It seems odd to describe a Lifetime movie as 'serious minded,' but that's the word that comes to mind when watching "Prosecuting Casey Anthony" (8 tonight, Lifetime). While not completely without notes of melodrama, the movie presents a clear-eyed and illuminating look at the 'Tot Mom' case.
As the title suggests, the story is told through the perspective of the prosecutor Jeff Ashton (Rob Lowe); he's being interviewed by a TV reporter trying to figure out, as we all are, how he lost the case. Ashton was near retirement and longing for one last case after a near-perfect winning career record. He's brought on by Linda Burdick (Elizabeth Mitchell) who respects his forensic know-how; the third person on the team is Frank George (David Richmond-Peck).
Casey Anthony (Virginia Welch) isn't in the film much; we experience her much like we did in the trial. We see her on video and reacting during the trial, which is a smart decision on the filmmakers' part. Anthony's defense attorney Jose Baez (Oscar Nunez), is both flamboyant and underrated. There's also Anthony's sad/pathetic parents Cindy (Marina Stephenson Kerr) and George (Kevin Dunn).
The story line stays focused on the case, including appearances by Nancy Grace and Jane Velez-Mitchell, except to show through Ashton's relationship with his wife Rita (Marisa Ramirez), how obsessed he becomes with the case.

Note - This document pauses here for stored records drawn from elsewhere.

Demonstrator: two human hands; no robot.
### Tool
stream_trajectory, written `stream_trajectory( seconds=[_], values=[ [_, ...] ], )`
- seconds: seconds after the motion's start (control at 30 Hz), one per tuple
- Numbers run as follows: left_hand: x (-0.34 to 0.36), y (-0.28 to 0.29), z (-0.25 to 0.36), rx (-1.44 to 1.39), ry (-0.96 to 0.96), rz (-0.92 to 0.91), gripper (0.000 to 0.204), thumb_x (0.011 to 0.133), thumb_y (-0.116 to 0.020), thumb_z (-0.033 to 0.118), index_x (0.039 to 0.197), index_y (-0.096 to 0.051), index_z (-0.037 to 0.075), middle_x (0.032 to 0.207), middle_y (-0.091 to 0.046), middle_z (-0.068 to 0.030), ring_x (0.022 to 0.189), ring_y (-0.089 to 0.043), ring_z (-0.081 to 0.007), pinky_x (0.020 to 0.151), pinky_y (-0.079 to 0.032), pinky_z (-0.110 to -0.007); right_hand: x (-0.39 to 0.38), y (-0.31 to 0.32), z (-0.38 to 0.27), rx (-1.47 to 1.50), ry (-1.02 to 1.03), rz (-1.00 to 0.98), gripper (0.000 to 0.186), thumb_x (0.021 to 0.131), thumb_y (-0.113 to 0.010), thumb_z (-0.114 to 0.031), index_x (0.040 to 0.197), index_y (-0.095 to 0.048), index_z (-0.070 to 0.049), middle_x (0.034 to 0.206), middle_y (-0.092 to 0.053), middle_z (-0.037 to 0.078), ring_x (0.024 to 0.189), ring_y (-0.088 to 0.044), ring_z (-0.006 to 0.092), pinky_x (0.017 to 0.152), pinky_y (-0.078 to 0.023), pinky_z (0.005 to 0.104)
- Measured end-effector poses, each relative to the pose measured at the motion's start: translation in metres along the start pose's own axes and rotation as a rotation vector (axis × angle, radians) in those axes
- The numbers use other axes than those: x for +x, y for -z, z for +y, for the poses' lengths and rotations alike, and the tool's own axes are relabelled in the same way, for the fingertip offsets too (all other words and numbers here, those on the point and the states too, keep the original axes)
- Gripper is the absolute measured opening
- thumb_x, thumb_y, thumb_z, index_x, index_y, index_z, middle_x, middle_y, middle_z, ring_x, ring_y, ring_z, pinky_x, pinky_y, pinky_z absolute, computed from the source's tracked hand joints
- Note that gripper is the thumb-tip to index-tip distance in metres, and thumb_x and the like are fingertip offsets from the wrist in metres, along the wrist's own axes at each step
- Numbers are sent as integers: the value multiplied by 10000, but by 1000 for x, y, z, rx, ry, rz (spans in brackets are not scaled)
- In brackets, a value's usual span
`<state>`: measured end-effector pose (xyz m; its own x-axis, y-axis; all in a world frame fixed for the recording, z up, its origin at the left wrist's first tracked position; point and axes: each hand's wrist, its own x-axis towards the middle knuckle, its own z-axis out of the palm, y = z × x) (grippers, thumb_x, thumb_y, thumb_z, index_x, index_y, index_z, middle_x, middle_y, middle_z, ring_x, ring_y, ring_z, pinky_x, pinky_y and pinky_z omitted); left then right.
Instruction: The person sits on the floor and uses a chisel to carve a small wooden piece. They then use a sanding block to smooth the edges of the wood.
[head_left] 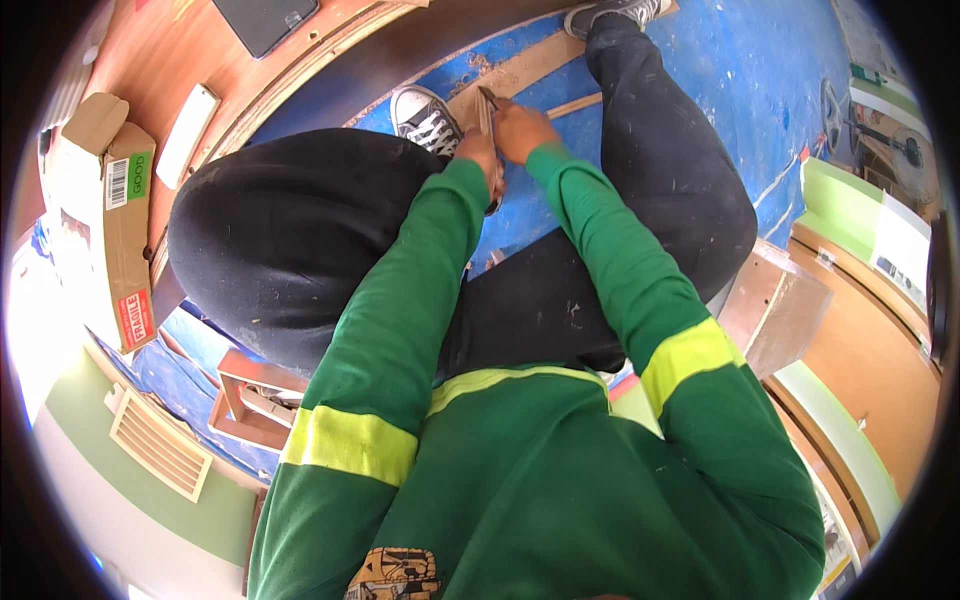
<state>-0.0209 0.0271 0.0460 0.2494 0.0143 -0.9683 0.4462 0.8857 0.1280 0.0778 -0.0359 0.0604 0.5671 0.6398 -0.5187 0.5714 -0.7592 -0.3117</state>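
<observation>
The person's left hand (478, 160) has its fingers closed around a narrow, light-coloured piece (485, 120), which points up between both hands, above the blue floor covering (690, 80) and just beside a black-and-white shoe (425, 117). The right hand (525, 130) is curled against the piece's right side; at this size, one cannot tell whether its fingers grip it. A wooden plank (540, 65) lies just beyond.
</observation>
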Motion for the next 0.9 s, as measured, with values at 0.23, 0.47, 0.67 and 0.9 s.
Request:
stream_trajectory(
  seconds=[0.23, 0.47, 0.67, 0.9],
  values=[
    [-1, 0, 0, 42, 24, 67, 570, 1052, -348, 642, 885, -488, 115, 649, -443, -33, 480, -372, -180, 425, -309, -324, 13, -6, 6, 105, -86, -35, 444, 1047, -456, -265, 1420, -616, -87, 1224, -708, 299, 1139, -679, 486, 1003, -541, 569],
    [-3, 2, 2, 82, 26, 69, 579, 1054, -353, 653, 883, -495, 119, 666, -454, -38, 491, -386, -188, 434, -333, -330, 2, -3, 5, 55, -24, -16, 428, 1051, -472, -237, 1414, -604, -52, 1187, -715, 298, 1116, -674, 497, 986, -536, 566],
    [2, -2, -2, 35, -1, 91, 625, 1061, -347, 696, 859, -486, 121, 652, -449, -45, 483, -382, -199, 430, -309, -351, -8, -2, 8, 61, -83, -40, 441, 1047, -475, -254, 1430, -603, -77, 1216, -711, 294, 1143, -673, 483, 1000, -536, 566],
    [2, 1, -1, 84, 17, 69, 609, 1066, -335, 674, 889, -493, 113, 644, -441, -55, 482, -368, -202, 426, -294, -350, 21, -10, 6, 23, -7, 4, 459, 1030, -495, -256, 1452, -599, -109, 1231, -708, 300, 1154, -674, 490, 1015, -535, 573]
  ],
)
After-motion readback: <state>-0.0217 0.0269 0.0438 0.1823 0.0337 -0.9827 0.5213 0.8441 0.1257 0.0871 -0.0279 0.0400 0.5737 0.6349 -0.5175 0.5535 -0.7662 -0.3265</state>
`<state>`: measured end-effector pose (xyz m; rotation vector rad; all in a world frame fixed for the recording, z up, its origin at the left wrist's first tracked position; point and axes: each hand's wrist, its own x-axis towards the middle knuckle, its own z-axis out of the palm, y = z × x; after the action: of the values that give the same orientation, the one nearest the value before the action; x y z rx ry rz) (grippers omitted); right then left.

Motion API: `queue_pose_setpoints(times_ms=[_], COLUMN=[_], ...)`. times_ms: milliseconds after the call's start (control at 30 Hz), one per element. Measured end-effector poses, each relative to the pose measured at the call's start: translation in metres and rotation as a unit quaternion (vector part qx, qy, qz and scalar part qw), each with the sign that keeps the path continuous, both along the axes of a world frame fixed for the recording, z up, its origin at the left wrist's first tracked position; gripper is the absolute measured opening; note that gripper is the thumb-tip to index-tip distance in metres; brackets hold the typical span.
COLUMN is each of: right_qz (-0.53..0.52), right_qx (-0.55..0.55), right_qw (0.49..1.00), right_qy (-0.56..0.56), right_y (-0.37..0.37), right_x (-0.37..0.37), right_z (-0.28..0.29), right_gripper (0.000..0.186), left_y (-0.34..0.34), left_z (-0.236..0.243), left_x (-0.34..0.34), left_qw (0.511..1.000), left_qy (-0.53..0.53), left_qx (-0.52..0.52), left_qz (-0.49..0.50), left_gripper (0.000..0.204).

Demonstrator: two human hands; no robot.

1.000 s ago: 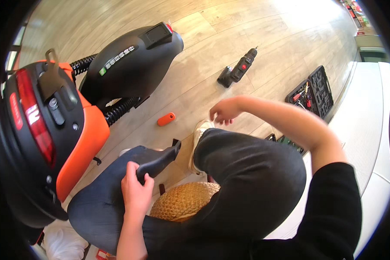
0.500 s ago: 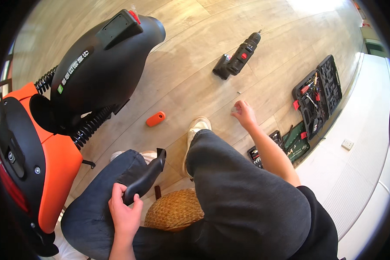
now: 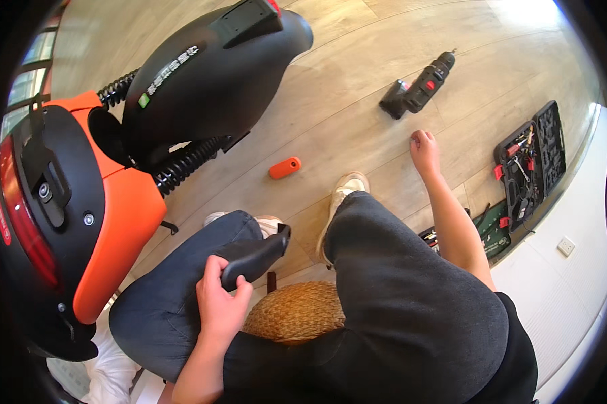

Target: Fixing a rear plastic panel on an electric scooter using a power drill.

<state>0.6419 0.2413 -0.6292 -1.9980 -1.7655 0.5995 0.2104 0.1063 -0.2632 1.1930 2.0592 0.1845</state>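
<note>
My left hand (image 3: pixel 224 296) is closed round the lower end of a curved black plastic part (image 3: pixel 256 259), which rests over my left thigh with its hooked end pointing away from me. Out over the wooden floor, my right hand (image 3: pixel 425 151) is at the end of a stretched arm, its fingers pinched together low down. Whatever they hold, if anything, is hidden by the fingers. Just beyond that hand lies a black cordless drill (image 3: pixel 421 87) with a red button.
At left stands a black and orange scooter-like machine (image 3: pixel 125 222) with coil springs. A small orange part (image 3: pixel 285 167) lies on the floor (image 3: pixel 344 128). To the right is an opened black tool case (image 3: pixel 519 161) beside a green case (image 3: pixel 492 229). A woven stool (image 3: pixel 297 313) shows between my legs.
The view has swung, so the scene sits farther right. My right hand has moved a little farther out to where a tiny piece lay on the floor; that piece no longer shows.
</note>
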Motion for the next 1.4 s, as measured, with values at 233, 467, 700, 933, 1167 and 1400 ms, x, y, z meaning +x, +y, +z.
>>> queue_pose_setpoints(times_ms=[233, 467, 700, 933, 1167, 1400], right_qz=[0.074, -0.117, -0.193, -0.209, -0.207, -0.230], right_qx=[-0.339, -0.407, -0.370, -0.345, -0.307, -0.331], right_qw=[0.797, 0.475, 0.426, 0.386, 0.409, 0.413], right_qy=[0.494, 0.771, 0.803, 0.830, 0.834, 0.817], right_y=[0.009, 0.023, 0.018, 0.009, 0.012, 0.011], right_x=[-0.178, -0.347, -0.379, -0.379, -0.380, -0.385], right_z=[0.063, 0.084, 0.091, 0.100, 0.101, 0.095], right_gripper=[0.018, 0.018, 0.014, 0.012, 0.012, 0.013], left_y=[-0.004, -0.013, -0.019, -0.013, -0.011, -0.010], left_z=[0.003, -0.013, -0.013, 0.001, 0.002, -0.001], left_x=[-0.011, -0.030, -0.038, -0.033, -0.028, -0.023], left_qw=[0.999, 0.995, 0.992, 0.986, 0.989, 0.991], left_qy=[-0.018, -0.012, -0.048, -0.107, -0.095, -0.083], left_qx=[0.008, 0.080, 0.069, 0.020, 0.025, 0.016], left_qz=[0.030, 0.065, 0.096, 0.128, 0.109, 0.108], left_gripper=[0.023, 0.027, 0.027, 0.028, 0.027, 0.027])
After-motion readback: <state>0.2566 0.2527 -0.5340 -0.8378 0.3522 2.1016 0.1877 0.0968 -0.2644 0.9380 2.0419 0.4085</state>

And he was obsessed, mostly, it seems because Anthony's guilt seemed so obvious, the case such a slam dunk, that every setback, every tactic that Baez came up with seemed to confound the defense. Although squarely in Ashton's court, the film doesn't skirt over the prosecution's mistakes. They were outplayed by Baez, for whom Ashton seems to have real disdain.
Lowe, who also executive produced, is fine as Ashton; he doesn't overplay the emotion (despite the occasional dramatic pause). You get the sense of a man who is highly competent and tightly wound. And maybe a little to confident for his own good.
And maybe for the good of Caylee.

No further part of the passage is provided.